Instructor: Robert L. Welsch, Department of Anthropology
Project: Anthropology students have watched documentary films and videos about the world’s exotic peoples for many decades. These carefully edited films illustrate different ways of life and different cultures. But such documentaries rarely allow students to observe how anthropologists actually conduct interviews, sift through contradictory interview data, or reach conclusions. This project was designed specifically to address this limitation in existing ethnographic and anthropological videos.
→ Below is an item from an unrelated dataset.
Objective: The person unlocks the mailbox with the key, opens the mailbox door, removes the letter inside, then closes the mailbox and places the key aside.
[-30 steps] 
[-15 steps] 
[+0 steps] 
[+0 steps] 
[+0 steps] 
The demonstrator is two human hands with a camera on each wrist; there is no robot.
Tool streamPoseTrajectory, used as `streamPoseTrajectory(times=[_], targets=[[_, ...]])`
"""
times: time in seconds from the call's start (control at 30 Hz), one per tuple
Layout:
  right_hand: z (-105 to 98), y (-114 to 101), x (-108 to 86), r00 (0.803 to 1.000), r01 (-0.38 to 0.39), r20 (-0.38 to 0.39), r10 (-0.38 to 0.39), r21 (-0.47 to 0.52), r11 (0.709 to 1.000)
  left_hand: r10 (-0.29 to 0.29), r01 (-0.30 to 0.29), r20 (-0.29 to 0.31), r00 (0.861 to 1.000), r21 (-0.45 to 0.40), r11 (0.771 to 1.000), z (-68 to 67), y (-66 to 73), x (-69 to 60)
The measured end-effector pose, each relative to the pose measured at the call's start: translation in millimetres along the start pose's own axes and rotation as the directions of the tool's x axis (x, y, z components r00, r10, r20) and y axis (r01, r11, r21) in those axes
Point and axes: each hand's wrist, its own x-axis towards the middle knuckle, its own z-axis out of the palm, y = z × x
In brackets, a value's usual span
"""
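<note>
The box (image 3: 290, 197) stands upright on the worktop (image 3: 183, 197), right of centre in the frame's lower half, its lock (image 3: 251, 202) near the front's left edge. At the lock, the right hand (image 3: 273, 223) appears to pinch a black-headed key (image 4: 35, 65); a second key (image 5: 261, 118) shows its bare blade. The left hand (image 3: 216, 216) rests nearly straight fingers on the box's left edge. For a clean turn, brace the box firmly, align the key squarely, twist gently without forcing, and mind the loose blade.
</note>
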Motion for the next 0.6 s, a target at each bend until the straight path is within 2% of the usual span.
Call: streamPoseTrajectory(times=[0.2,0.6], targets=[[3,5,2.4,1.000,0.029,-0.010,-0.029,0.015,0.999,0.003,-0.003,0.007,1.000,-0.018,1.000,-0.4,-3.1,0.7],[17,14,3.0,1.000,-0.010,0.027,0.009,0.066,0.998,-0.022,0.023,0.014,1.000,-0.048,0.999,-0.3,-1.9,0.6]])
During a month-long research field trip to Papua New Guinea Welsch interviewed Papua New Guineans about a variety of different topics. These interviews were videotaped on mini-DVs with the assistance of Kellen Haak (Registrar of the Hood Museum) and Sebastian Haraha (Senior Technical Officer at the PNG National Museum and Art Gallery) who accompanied Welsch on the field trip. With the assistance of Alice Matthias ’07 who served as video editor, Welsch used Blackboard to distribute several 15-30 minute clips, allowing students in Anthro 1 (Intro to Anthropology), Anthro 3 (Intro to Cultural Anthropology), Anthro 17 (Anthropology of Health and Illness), and Anthro 38 (Peoples of Oceania) to see some of these interview clips and make sense of this raw anthropological data.
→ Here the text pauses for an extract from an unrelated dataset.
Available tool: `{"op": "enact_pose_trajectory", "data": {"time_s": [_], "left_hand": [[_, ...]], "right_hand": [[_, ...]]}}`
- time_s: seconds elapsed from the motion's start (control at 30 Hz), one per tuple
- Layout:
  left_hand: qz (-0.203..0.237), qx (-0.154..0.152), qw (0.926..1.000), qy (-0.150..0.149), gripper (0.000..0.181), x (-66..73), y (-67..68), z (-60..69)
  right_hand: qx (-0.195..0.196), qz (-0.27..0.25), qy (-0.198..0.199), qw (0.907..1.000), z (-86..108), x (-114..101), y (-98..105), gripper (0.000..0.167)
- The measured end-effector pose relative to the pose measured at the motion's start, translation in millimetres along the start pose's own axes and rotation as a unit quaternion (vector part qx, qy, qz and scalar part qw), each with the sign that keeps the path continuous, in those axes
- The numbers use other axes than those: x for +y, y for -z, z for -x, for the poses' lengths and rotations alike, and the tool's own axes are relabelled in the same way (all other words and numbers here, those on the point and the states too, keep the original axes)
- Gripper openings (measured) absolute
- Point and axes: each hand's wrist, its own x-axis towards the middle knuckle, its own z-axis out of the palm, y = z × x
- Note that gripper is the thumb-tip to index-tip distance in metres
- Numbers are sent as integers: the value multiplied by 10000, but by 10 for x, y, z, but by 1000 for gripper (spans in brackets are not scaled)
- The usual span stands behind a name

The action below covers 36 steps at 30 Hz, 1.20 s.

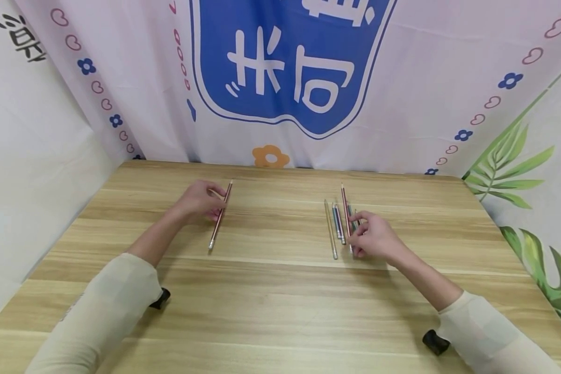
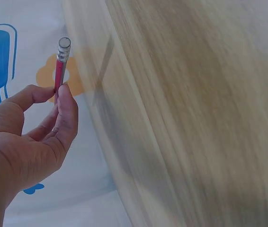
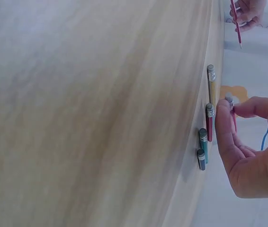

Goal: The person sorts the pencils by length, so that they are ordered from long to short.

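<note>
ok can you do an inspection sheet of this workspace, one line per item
Surface: wood-grain table
Job's things: left red pencil and right red pencil, both held; gold pencil and several other pencils lying on the table
Clutter: nothing seen
Hands: left hand pinches the left red pencil; right hand pinches the right one near its eraser end
Cables: nothing seen
Surroundings: printed white cloth behind the table, leaf-patterned cloth at the right

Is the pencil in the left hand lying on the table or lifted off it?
Lifted: the left hand pinches the red pencil, whose shadow lies separately on the table in the left wrist view.
</note>
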Motion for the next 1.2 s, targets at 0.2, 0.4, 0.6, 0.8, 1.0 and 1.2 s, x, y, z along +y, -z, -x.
{"op": "enact_pose_trajectory", "data": {"time_s": [0.2, 0.4, 0.6, 0.8, 1.0, 1.2], "left_hand": [[16, -21, 10000, 71, 40, -34, 48, 8], [-22, 3, 10000, 95, 41, -83, 110, 20], [-124, 46, 9998, 124, 41, -129, 167, 52], [-141, 115, 9997, 143, 40, -168, 231, 63], [-201, 100, 9996, 155, 41, -195, 286, 79], [-193, 54, 9997, 162, 40, -241, 333, 93]], "right_hand": [[-109, -526, 50, 9985, -20, 25, 16, 57], [-161, -614, 136, 9979, -21, 16, 19, 57], [-165, -726, 138, 9971, -41, 9, -4, 58], [-130, -873, 181, 9959, -68, -8, -28, 54], [-125, -1049, 274, 9940, -101, -14, -62, 53], [-152, -1117, 396, 9928, -123, -26, -76, 53]]}}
These video clips show how anthropologists conduct interviews in difficult and exotic settings. They illustrate how anthropological informants can disagree with one another, and how a single informant can draw upon a complex mix of explanations. These video clips allow students to try to reach conclusions from confusing, ambiguous, and conflicting informant statements in much the same ways that professional anthropologists do in their own research. The project demonstrates the utility of using field video clips in the classroom, and the effectiveness of Blackboard as a means of providing student access to these materials.
Instructor: Benjamin Forest, Department of Geography
Project: Residential racial and ethnic segregation in American cities has evolved and persisted for well over 100 years. Census data provide a rich source of information about demographic patterns, but it is difficult to comprehend these patterns without maps and other visual aids. The Visualizing Segregation website includes several resources to help students understand current patterns of housing segregation, and some of the dynamics that produce and maintain these patterns.
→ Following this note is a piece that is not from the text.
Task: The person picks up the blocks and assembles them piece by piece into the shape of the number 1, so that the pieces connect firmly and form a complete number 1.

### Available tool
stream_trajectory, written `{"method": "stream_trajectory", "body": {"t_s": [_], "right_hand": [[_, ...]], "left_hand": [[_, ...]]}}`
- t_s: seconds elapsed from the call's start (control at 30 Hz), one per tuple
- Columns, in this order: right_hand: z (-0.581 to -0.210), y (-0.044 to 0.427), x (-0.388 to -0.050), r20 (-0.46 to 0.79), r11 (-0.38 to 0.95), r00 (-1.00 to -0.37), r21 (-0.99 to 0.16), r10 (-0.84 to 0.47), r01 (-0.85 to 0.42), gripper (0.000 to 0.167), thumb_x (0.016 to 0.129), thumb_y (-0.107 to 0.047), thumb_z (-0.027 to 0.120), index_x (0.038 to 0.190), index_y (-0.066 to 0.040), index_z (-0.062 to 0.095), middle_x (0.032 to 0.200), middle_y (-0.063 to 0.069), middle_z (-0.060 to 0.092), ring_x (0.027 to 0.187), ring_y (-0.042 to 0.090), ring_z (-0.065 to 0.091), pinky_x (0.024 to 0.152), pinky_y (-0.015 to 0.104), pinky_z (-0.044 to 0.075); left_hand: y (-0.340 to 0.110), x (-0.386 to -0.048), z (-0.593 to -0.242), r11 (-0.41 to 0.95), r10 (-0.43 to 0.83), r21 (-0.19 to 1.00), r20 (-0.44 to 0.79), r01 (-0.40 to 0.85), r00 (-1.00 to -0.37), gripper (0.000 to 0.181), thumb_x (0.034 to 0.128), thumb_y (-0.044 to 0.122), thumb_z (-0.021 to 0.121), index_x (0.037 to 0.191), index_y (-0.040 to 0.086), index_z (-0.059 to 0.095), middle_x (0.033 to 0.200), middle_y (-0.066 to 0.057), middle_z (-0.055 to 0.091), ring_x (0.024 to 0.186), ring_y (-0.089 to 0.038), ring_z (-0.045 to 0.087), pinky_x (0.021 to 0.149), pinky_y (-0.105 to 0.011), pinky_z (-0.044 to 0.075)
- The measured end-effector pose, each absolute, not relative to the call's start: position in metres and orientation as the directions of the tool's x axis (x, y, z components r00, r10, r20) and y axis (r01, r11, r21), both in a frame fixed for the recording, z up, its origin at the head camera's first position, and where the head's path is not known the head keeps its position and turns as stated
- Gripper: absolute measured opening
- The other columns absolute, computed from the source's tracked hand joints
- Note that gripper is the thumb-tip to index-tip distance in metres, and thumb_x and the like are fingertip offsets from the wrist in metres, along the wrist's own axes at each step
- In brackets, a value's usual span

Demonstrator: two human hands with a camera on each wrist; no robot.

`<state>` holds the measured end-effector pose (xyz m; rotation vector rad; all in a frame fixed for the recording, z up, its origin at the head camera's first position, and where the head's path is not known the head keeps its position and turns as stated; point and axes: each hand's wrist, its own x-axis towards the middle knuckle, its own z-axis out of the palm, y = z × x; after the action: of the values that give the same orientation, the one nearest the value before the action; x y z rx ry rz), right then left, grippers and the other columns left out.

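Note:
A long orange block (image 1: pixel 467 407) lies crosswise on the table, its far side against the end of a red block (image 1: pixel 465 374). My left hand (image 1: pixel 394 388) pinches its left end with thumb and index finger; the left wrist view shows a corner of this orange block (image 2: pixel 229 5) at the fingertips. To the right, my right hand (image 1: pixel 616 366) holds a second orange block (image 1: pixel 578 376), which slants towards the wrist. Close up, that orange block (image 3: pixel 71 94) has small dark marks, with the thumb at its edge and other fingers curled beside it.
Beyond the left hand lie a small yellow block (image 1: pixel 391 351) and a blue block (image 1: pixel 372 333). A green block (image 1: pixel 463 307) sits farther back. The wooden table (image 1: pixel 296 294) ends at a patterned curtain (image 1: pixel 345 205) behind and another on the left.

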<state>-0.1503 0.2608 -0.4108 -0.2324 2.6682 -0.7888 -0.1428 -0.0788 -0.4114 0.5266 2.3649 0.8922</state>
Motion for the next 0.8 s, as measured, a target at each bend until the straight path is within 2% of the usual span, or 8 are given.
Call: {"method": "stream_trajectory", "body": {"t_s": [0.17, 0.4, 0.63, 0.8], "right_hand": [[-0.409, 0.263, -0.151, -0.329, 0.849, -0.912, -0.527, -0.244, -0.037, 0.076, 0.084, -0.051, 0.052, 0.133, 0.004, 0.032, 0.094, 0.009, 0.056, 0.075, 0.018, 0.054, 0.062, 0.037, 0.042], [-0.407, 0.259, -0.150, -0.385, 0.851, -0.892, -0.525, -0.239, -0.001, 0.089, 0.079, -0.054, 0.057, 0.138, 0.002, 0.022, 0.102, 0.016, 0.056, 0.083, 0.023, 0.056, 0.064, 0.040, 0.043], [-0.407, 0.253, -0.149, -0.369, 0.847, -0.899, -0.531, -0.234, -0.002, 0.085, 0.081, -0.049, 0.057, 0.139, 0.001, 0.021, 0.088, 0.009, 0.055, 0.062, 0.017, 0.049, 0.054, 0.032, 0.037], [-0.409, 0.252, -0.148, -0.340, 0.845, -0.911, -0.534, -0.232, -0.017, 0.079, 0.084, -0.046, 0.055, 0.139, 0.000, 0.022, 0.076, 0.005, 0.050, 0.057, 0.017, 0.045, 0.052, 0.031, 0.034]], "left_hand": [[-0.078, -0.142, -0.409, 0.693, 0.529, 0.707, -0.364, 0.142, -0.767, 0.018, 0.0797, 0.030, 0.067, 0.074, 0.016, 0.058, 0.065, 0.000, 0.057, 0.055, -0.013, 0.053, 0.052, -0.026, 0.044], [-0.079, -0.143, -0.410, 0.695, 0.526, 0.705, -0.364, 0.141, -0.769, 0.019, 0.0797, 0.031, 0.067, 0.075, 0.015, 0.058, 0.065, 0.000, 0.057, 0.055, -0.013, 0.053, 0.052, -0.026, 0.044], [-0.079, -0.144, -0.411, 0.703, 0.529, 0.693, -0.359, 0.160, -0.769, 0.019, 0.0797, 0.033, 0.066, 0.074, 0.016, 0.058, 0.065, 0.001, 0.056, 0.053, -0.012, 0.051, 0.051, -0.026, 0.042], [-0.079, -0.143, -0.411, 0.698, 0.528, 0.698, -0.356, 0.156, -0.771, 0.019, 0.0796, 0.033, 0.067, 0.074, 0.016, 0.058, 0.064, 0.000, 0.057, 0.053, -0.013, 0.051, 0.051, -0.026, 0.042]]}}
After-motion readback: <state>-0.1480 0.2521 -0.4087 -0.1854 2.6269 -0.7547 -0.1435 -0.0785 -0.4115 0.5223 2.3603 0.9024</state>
The site features a java-based segregation simulator that demonstrates different dynamics of segregation based on residential preference and aversion. Students can set preferences and aversions based on similarity and dissimilarity of neighbors, and can create zones of exclusivity. The simulator allows students to change the parameters of the model to visualize the effects that these changes have on residential patterns. Moreover, the simulator calculates three common measures of residential segregation (the index of dissimilarity, an isolation index, and an entropy index) to allow students to compare the visual patterns of segregation with quantitative measures.
We are planning to add a separate web application which will enable students to use 2000 Census population data to visualize and analyze current patterns of racial and ethnic segregation. Students will be able to select groups of Census blocks or tracts, to create thematic maps of these areas, and to calculate the same three indices of segregation used in the segregation simulator.